The contract was awarded after PennDOT issued a request for proposals. Fannin said PennDOT has directed the University of Pittsburgh's Jonathan Run team to consider the use of the Australian cleanup product Bauxsol, 300 tons of which has been applied so far in a pilot test at an I-99 fill area at Skytop.
"It's just logical to try it," Fannin said.
Ronald Neufeld, the University of Pittsburgh engineering professor heading the Jonathan Run work, did not return repeated messages from the CDT seeking comment, but forwarded those requests to PennDOT.
PennDOT gave the Neufeld team a March 7, 2007, deadline to identify pollution sources, find the best way to stop the pollution and develop a cleanup construction plan, among other things.
"It is an ambitious 18-month contract," PennDOT engineer Dennis Neff said. "Since the evaluation of the chosen mitigation will not be completed until 2007, this project will probably not influence what is done at Skytop."
PennDOT says it hopes to formulate a permanent cleanup plan this fall, start working on it in earnest after winter and by the end of 2007 complete construction of I-99 between the Blair County village of Bald Eagle and the Grays Woods interchange in Patton Township.

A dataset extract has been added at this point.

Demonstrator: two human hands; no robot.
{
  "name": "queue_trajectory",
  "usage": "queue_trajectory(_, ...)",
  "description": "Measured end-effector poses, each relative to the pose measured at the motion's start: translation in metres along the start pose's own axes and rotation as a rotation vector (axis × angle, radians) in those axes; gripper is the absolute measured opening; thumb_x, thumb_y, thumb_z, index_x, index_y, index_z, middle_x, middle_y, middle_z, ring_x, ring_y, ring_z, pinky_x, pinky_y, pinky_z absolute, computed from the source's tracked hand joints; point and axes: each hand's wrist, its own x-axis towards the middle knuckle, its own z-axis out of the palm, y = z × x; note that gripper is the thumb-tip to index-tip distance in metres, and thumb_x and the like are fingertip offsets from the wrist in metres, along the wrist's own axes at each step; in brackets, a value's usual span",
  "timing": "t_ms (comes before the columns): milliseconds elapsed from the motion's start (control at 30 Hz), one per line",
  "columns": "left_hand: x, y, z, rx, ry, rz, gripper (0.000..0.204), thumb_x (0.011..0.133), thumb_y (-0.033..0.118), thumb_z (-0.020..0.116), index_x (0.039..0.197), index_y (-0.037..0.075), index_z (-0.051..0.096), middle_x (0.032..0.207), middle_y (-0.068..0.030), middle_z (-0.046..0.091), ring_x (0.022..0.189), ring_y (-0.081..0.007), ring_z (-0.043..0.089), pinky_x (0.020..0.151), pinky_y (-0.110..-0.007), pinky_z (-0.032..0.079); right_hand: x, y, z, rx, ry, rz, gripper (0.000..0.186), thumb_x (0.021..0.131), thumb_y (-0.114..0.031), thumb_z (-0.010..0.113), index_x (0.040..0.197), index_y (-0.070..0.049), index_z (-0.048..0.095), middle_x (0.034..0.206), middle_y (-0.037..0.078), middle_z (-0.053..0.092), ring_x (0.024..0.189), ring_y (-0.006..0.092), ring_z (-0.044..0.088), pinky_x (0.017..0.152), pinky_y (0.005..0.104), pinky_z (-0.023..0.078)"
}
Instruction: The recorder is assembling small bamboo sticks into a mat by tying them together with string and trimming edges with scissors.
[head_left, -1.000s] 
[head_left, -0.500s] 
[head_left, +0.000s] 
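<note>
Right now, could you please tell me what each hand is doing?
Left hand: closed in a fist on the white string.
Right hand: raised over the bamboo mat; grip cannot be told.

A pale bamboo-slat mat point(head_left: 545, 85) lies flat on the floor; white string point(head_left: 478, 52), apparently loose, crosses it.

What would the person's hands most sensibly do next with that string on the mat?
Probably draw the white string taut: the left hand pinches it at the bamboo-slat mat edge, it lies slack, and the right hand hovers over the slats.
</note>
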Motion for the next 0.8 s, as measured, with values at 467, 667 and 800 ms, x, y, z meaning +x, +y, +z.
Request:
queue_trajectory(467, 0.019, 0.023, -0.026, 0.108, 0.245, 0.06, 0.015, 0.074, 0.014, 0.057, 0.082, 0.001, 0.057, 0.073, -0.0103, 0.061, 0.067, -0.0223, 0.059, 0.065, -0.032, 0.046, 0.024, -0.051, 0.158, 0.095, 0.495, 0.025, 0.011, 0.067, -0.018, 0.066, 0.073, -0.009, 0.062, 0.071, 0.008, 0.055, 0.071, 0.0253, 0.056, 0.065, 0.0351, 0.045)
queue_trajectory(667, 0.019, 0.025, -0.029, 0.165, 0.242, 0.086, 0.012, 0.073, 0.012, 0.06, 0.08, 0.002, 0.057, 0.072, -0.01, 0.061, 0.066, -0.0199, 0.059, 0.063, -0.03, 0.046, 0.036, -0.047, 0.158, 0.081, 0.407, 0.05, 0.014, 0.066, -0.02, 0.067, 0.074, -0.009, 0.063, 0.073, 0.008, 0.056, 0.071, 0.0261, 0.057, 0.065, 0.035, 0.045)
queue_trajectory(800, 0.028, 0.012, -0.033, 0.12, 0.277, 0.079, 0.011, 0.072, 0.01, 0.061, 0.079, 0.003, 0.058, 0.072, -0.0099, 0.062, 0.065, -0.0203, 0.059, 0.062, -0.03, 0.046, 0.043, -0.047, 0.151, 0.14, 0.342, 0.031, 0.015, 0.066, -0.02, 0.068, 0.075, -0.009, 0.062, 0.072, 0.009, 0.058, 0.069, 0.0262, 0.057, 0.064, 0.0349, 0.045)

The acidic drainage running into Jonathan Run comes from a massive fill area under I-80 near Devil's Elbow Road. A cleanup system that channels some water through a limestone neutralization system has been installed, but the system is too small to handle all the runoff from the million-cubic-yard fill area.
"The water that flows under the interstate is devastated by discharges from the embankment itself," Vuccola said.
Jonathan Run flows south to north to the south fork of long-dead Beech Creek, which defines Centre County's northern boundary before flowing into Bald Eagle Creek at the Clinton County line.
"Jonathan Run was a pristine trout stream," Vuccola said. "Prior to I-80 it was just a beautiful trout stream. That's what's so sad about the whole thing."